§ **TASK**
Transcribe the whole listing below without changing a word, but leave out every image.

§ **RECORDED INFORMATION**
········

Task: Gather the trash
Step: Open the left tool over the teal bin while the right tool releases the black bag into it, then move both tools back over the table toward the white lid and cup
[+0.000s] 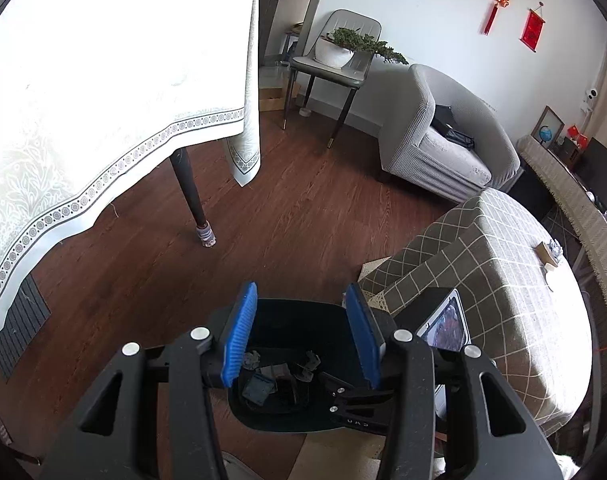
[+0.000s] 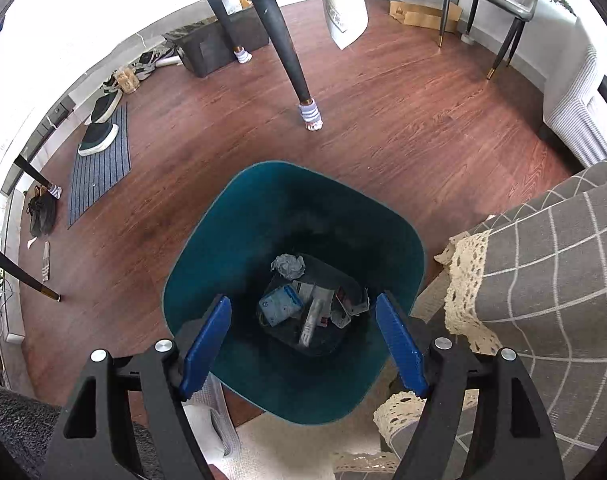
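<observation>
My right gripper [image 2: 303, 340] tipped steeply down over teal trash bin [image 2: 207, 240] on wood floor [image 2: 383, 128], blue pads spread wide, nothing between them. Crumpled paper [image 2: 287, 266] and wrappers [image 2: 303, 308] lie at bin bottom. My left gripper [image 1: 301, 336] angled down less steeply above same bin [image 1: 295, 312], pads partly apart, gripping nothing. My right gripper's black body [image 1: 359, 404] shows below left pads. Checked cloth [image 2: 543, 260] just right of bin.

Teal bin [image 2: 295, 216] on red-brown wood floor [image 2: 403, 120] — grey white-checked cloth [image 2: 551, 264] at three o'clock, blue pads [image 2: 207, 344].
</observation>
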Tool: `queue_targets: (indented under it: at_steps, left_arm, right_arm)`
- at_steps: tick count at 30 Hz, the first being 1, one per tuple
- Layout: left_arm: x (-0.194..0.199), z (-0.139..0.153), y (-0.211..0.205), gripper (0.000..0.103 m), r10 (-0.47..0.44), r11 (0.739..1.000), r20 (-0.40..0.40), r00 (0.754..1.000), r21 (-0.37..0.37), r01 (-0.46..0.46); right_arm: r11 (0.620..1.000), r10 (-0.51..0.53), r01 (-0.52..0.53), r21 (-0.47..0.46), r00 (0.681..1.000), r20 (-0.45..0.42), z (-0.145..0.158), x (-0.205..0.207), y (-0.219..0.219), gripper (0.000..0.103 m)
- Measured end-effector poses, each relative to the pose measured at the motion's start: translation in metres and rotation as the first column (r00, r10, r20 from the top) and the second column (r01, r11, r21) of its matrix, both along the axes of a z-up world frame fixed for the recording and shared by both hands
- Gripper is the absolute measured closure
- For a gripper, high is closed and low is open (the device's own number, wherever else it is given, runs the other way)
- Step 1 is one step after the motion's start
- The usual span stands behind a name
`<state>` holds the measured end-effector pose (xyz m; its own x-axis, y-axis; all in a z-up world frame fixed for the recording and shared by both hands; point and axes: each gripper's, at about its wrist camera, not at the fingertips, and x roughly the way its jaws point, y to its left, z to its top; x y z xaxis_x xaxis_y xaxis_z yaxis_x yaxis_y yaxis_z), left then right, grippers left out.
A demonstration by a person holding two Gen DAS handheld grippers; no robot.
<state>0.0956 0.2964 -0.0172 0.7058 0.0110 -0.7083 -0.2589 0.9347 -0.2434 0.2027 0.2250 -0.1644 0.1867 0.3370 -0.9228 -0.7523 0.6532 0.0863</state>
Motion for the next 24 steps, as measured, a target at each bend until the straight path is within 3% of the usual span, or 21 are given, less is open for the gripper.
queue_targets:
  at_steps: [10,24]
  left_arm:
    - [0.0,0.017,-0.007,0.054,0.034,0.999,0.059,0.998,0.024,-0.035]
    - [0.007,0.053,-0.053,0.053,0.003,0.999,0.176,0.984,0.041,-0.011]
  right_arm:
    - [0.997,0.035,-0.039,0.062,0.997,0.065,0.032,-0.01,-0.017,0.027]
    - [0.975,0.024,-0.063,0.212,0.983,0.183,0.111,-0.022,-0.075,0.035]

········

§ **EXERCISE ANSWER**
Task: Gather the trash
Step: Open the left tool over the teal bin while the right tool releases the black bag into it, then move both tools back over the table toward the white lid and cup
[+0.000s] 
[+0.000s] 
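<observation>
My right gripper [image 2: 303, 340] tipped steeply down over teal trash bin [image 2: 207, 240] on wood floor [image 2: 383, 128], blue pads spread wide, nothing between them. Crumpled paper [image 2: 287, 266] and wrappers [image 2: 303, 308] lie at bin bottom. My left gripper [image 1: 301, 336] angled down less steeply above same bin [image 1: 295, 312], pads partly apart, gripping nothing. My right gripper's black body [image 1: 359, 404] shows below left pads. Checked cloth [image 2: 543, 260] just right of bin.

Teal bin [image 2: 295, 216] on red-brown wood floor [image 2: 403, 120] — grey white-checked cloth [image 2: 551, 264] at three o'clock, blue pads [image 2: 207, 344].
</observation>
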Tool: `queue_targets: (indented under it: at_steps, left_arm, right_arm)`
- at_steps: tick count at 30 Hz, the first being 1, one per tuple
- Layout: left_arm: x (-0.194..0.199), z (-0.139..0.153), y (-0.211..0.205), gripper (0.000..0.103 m), r10 (-0.47..0.44), r11 (0.739..1.000), r20 (-0.40..0.40), r00 (0.754..1.000), r21 (-0.37..0.37), r01 (-0.46..0.46); right_arm: r11 (0.620..1.000), r10 (-0.51..0.53), r01 (-0.52..0.53), r21 (-0.47..0.46), r00 (0.681..1.000), r20 (-0.45..0.42), z (-0.145..0.158), x (-0.205..0.207), y (-0.219..0.219), gripper (0.000..0.103 m)
- Measured end-effector poses, each relative to the pose measured at the motion's start: translation in metres and rotation as the first column (r00, r10, r20 from the top) and the second column (r01, r11, r21) of its matrix, both along the axes of a z-up world frame fixed for the recording and shared by both hands
- Gripper is the absolute measured closure
- For a gripper, high is closed and low is open (the device's own number, wherever else it is given, runs the other way)
- Step 1 is one step after the motion's start
- The usual span stands behind a name
`<state>` holds the measured end-effector pose (xyz m; its own x-axis, y-axis; all in a z-up world frame fixed for the recording and shared by both hands; point and axes: each gripper's, at about its wrist camera, not at the fingertips, and x roughly the way its jaws point, y to its left, z to its top; x y z xaxis_x xaxis_y xaxis_z yaxis_x yaxis_y yaxis_z), left then right, grippers left out.
A demonstration by a person holding two Gen DAS handheld grippers; no robot.
<state>0.0956 0.2964 -0.0172 0.7058 0.0110 -0.7083 -0.2589 0.9347 -0.2434 0.2027 0.2250 -0.1644 0.1867 0.3370 -0.9228 -0.7523 0.6532 0.0863</state>
Motion for the next 24 steps, as measured, a target at each bend until the straight path is within 3% of the usual span, or 21 are given, less is open for the gripper.
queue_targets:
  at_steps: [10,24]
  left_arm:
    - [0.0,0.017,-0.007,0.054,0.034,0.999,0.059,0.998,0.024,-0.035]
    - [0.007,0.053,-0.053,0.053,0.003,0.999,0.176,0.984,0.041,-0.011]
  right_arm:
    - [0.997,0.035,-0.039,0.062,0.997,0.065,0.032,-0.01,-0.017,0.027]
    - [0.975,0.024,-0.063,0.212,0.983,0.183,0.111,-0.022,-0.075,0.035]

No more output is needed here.